2. Luta precoce com o limite de difração da microscopia óptica

As primeiras abordagens ao limite de Abbe são convenientemente categorizadas como métodos de campo distante (far-field) e de

campo próximo (near-field).

2.1 Campo distante. Melhorias na resolução foram feitas com microscopia confocal (Cremer e Cremer,
1978; Sheppard e Wilson, 1981; Brakenhoff et al., 1985)) e multifotônica (Zipfel et al., 2003; Hell e Stelzer,
2002). Ambos os métodos permitem uma supressão de plano de fundo eficaz
e têm sido importantes também para o estabelecimento da espectroscopia de
molécula única (vide infra). Uma melhoria considerável da resolução notoriamente ruim na direção axial foi
alcançada pela microscopia 4Pi (Hell e Stelzer, 2002; Hell, 2003) e I5M (Gustafsson et al., 1995), onde
duas lentes objetivas são usadas para criar uma imagem quase esférica. ponto focal em 3D. Outro método,
Microscopia de Iluminação Estruturada (SIM) comumente usa a interferência entre dois feixes para criar
um padrão senoidal na luz excitante (Heintzmann e Cremer, 1999; Gustafsson, 2000).

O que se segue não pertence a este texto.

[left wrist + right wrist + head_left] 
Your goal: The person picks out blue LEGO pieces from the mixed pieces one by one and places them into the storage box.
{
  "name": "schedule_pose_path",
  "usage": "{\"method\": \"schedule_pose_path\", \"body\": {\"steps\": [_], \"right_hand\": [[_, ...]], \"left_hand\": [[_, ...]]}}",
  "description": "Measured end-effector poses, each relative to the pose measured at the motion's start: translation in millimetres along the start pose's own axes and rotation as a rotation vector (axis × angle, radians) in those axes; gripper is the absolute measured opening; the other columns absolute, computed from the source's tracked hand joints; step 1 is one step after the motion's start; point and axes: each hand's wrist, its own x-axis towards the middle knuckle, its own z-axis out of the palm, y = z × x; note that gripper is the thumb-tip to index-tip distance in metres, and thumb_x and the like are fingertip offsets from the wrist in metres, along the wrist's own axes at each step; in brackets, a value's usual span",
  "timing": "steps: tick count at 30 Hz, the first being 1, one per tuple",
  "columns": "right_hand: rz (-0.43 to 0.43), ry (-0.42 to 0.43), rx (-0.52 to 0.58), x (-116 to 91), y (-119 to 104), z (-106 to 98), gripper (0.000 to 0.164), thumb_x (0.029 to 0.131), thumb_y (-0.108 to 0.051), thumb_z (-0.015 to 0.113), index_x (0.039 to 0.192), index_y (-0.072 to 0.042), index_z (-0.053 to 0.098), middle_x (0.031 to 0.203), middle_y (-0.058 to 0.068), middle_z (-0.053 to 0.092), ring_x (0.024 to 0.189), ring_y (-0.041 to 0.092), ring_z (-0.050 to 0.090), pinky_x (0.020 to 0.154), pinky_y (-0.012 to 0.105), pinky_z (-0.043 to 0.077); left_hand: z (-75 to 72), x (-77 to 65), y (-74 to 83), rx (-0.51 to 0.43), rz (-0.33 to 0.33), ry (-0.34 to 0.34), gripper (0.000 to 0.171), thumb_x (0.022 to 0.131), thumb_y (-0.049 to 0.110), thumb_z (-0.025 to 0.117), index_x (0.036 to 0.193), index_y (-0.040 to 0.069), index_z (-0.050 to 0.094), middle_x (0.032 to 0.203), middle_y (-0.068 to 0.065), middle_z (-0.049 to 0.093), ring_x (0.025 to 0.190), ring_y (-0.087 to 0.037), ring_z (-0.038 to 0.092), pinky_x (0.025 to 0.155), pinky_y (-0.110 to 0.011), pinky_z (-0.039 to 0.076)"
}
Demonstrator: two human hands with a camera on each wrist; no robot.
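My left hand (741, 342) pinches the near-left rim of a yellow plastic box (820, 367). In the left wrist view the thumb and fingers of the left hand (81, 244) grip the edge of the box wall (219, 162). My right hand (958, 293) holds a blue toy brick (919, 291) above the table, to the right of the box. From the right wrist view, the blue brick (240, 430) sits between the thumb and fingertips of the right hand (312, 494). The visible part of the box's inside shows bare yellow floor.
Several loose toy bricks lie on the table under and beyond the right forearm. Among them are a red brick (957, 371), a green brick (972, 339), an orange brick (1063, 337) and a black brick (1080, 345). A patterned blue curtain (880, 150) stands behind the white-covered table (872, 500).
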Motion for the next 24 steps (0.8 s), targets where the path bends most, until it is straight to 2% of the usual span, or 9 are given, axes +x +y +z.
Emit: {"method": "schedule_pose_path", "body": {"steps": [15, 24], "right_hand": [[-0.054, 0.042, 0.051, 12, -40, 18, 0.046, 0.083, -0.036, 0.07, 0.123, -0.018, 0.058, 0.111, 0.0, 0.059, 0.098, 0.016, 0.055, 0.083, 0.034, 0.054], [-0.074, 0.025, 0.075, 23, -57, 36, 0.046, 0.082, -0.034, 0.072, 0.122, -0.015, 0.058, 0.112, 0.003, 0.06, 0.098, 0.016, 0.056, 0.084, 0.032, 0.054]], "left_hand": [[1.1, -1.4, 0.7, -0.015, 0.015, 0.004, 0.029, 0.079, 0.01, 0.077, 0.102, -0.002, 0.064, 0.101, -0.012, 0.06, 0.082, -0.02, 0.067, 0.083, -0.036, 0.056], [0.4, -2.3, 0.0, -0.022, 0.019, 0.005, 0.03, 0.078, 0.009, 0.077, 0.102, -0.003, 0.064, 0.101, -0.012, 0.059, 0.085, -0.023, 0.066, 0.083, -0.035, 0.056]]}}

Quando tal onda
senoidal interfere no objeto estudado, surgem padrões de luz nos quais detalhes espaciais abaixo do limite de
difração se tornam visíveis (padrões Moiré), permitindo uma melhoria do limite de Abbe confinado a um fator
de dois, desde que a intensidade de fluorescência emitida seja uma função linear da intensidade da luz
excitante. Todas essas abordagens de campo distante podem produzir uma resolução melhorada, por um fator
de dois, em relação ao limite Abbe no plano lateral, e podem proporcionar uma melhoria substancial na direção
axial, aumentando efetivamente o ângulo de abertura do instrumento com o ajuda de duas lentes objetivas.
Embora estendam o limite de resolução de Abbe, essas técnicas permanecem confinadas por suas prescrições.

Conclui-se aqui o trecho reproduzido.